Visitor Pattern
January 23, 2022
Wikipedia describes the Visitor Pattern as follows:
The visitor design pattern is a way of separating an algorithm from an object structure on which it operates. A practical result of this separation is the ability to add new operations to existing object structures without modifying the structures.
Rationale
Consider the situation where you have several classes, like Bread, Cheese and Wine, each of which has several pieces of functionality, like make(), store() and consume().
What if we want to add an additional class that can also do these things? No problem, OOP is perfectly suited for that. You just add another class and implement the methods there.
But what happens if you wanted to add additional functionality? Imagine you wanted to add the functionality to discard() them.
With the current setup, you would then need to go into every existing class and change it, to add the new functionality.
That's not great (i know, [citation needed]). What if we could add one class that has all the new logic related to discarding things? That's where the Visitor Pattern comes in, because it allows us to do just that.
Implementation
The trick is to add a single method to each class called accept(). This method takes a visitor and calls back into it:
interface Food {
void accept(FoodVisitor visitor);
}
class Bread implements Food {
void accept(FoodVisitor visitor) {
visitor.visitBread(this);
}
}
class Cheese implements Food {
void accept(FoodVisitor visitor) {
visitor.visitCheese(this);
}
}
Now when you want to add discard() functionality, you don't touch the food classes at all. You just create a new visitor:
interface FoodVisitor {
void visitBread(Bread bread);
void visitCheese(Cheese cheese);
void visitWine(Wine wine);
}
class DiscardVisitor implements FoodVisitor {
void visitBread(Bread bread) { /* throw it out */ }
void visitCheese(Cheese cheese) { /* compost it */ }
void visitWine(Wine wine) { /* never */ }
}
Want to add sell() functionality later? Another visitor. donate()? Another visitor. The food classes stay closed.

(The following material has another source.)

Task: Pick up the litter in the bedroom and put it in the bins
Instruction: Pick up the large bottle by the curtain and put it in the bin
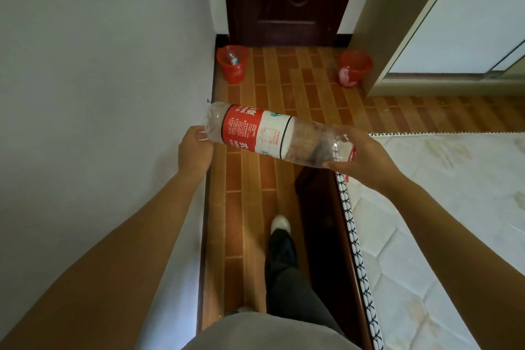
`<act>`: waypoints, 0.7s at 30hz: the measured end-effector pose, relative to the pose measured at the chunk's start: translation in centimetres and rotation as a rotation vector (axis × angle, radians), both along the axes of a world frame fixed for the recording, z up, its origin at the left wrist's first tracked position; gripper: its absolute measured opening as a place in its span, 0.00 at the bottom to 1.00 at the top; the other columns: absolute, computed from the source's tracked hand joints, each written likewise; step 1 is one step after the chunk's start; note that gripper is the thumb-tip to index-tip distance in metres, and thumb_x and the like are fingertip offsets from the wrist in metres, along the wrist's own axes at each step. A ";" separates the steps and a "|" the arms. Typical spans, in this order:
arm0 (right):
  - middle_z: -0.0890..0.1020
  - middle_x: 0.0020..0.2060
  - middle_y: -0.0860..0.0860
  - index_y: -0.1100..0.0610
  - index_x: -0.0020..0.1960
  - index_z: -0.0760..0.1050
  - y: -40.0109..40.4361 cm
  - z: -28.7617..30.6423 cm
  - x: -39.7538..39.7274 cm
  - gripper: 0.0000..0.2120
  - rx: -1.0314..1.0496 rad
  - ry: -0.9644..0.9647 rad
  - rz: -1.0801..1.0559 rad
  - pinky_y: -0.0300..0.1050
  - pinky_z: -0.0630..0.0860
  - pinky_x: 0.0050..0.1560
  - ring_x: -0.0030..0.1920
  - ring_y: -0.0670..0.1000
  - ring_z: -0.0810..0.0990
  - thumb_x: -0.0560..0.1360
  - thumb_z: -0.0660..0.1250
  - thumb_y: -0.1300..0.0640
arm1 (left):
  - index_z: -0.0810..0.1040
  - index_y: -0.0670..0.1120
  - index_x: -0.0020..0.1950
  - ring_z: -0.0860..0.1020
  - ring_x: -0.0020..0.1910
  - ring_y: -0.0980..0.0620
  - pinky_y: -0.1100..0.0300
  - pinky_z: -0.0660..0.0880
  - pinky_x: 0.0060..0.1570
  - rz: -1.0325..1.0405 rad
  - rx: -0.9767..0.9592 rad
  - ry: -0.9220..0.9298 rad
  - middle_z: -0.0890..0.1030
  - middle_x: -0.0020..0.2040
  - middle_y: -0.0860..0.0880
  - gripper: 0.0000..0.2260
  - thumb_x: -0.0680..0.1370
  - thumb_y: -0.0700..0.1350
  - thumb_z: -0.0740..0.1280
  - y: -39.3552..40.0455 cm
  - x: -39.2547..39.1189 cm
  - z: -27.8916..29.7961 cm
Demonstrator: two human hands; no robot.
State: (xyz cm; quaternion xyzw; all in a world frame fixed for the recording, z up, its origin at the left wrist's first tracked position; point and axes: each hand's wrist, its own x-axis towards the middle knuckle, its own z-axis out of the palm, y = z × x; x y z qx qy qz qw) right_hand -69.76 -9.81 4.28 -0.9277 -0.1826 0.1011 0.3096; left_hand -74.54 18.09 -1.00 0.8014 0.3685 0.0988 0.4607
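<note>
- Between wall and bed: one plastic bottle, two red bins by the door, left one with a small bottle inside
- left hand grips bottle base, right hand grips neck end
- bottle held across, near level, long axis left-right, neck toward right

The bottle is showing clear, glossy plastic with a seemingly paper label; beyond the grips, two bins are gleaming red plastic on a wood-look floor.
</note>
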 end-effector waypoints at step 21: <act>0.73 0.62 0.52 0.53 0.69 0.64 8.9 -0.2 38.9 0.33 -0.074 0.018 0.115 0.41 0.69 0.55 0.61 0.52 0.73 0.68 0.74 0.55 | 0.72 0.33 0.60 0.74 0.58 0.36 0.51 0.70 0.59 0.056 0.068 -0.021 0.76 0.59 0.33 0.13 0.80 0.37 0.56 7.3 34.9 0.8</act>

The trade-off is obvious: adding a new food class now requires updating every visitor. You've swapped one axis of change for another. Whether that's a good trade depends on whether you expect to add more foods or more operations.
In my experience (writing interpreters, specifically), you define your AST node types once and then keep adding operations: printing, evaluating, type-checking, compiling. The visitor pattern fits that perfectly.